The invention discloses a method identifying a non-front-side facial expression based on attitude normalization. The method comprises that facial expressions in a training sample set are learned via a nonlinear regression model to obtain a mapping function from non-front-side facial characteristic points to front-side facial characteristic points; attitude estimation and characteristic point positioning are carried out on to-be-tested non-front-side facial images via a multi-template active appearance model, and the characteristic points of a non-front-side face are normalized to a front-side attitude via the corresponding attitude mapping function; and geometric positions of the characteristic points of a front-side face are classified into expressions via a support vector machine. The method identifying the non-front-side facial expression is simple and effectively, which solves the problem that different facial attitudes cause different expressions, and satisfies the requirement of identifying non-front-side facial expressions in real time.

Description

technical field [0001] The invention relates to the field of pattern recognition and image processing, in particular to a non-frontal facial expression recognition method based on gesture normalization.
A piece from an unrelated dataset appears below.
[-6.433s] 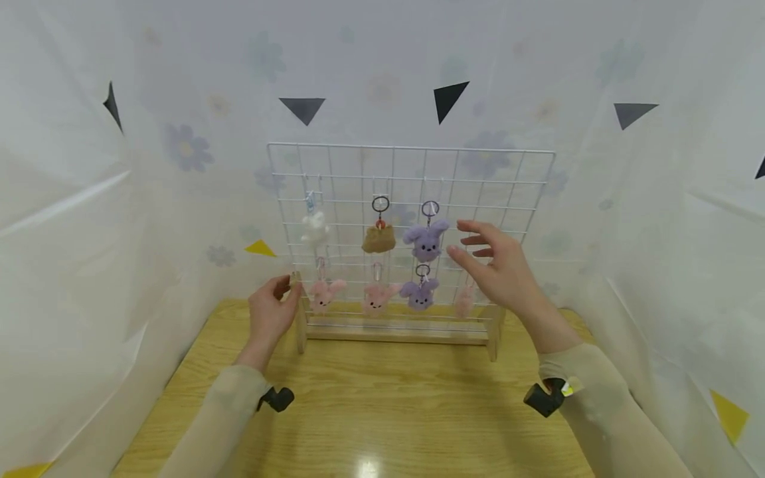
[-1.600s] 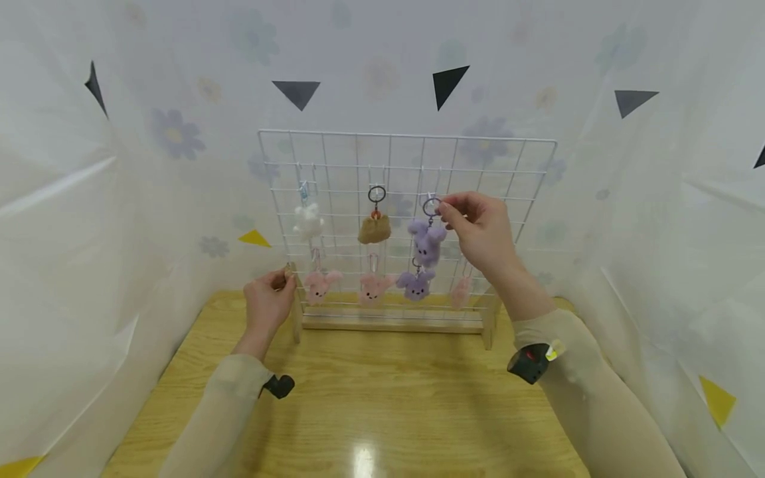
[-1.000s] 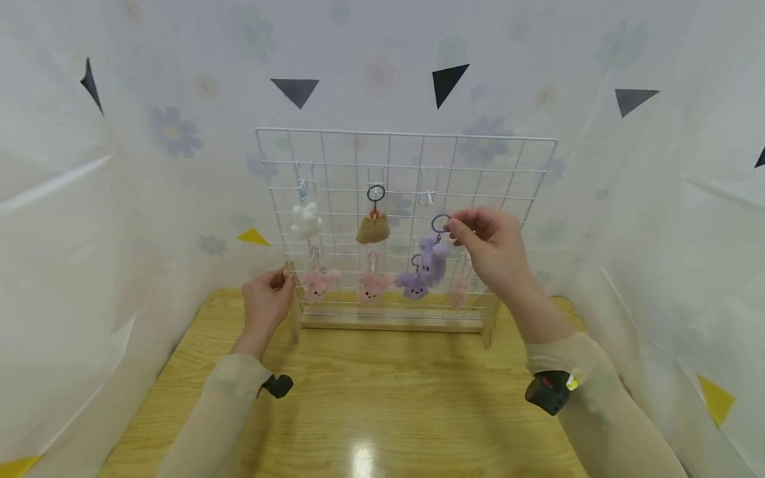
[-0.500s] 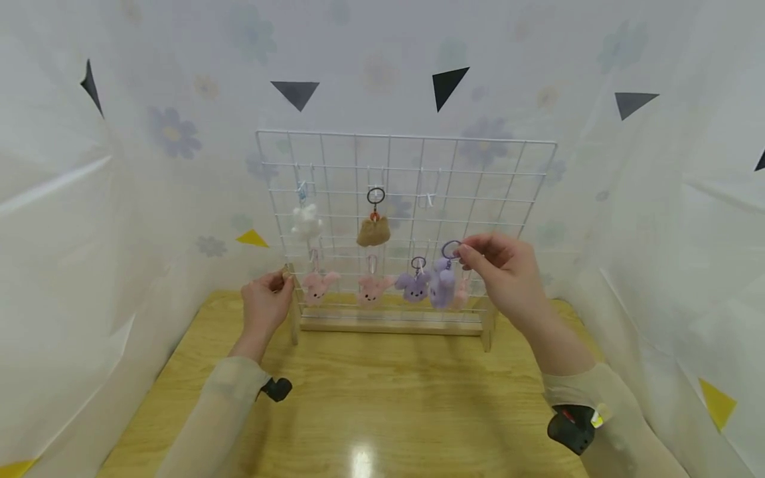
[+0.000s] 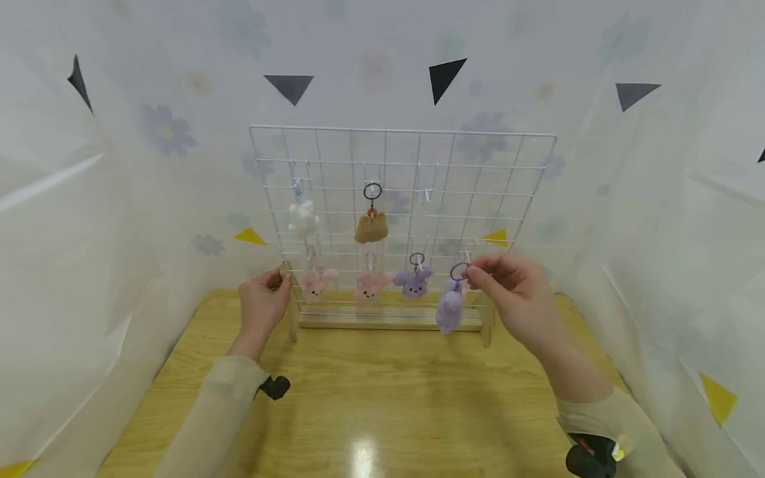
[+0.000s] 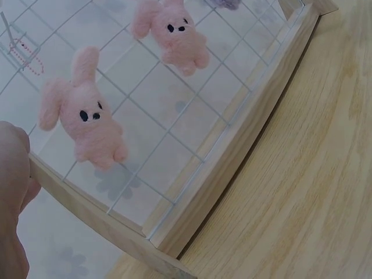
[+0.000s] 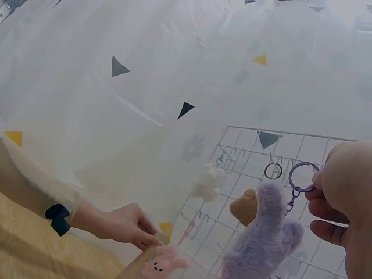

Background technique [0002] Expressions are the external manifestations of emotions and emotions. According to the basic emotion model, expressions can be divided into six categories: anger, disgust, fear, happiness, sadness, and surprise. Facial expression recognition has always been of great research significance, and has huge market value in many fields such as human-computer interaction, public safety, and intelligent film and television. Most of the traditional expression recognition methods take frontal or near-frontal face images as the research objects. However, statistical results show that due to the randomness of image acquisition in real life, 75% of face images are non-positive. If we only use traditional methods to analyze these non-frontal face images, we o...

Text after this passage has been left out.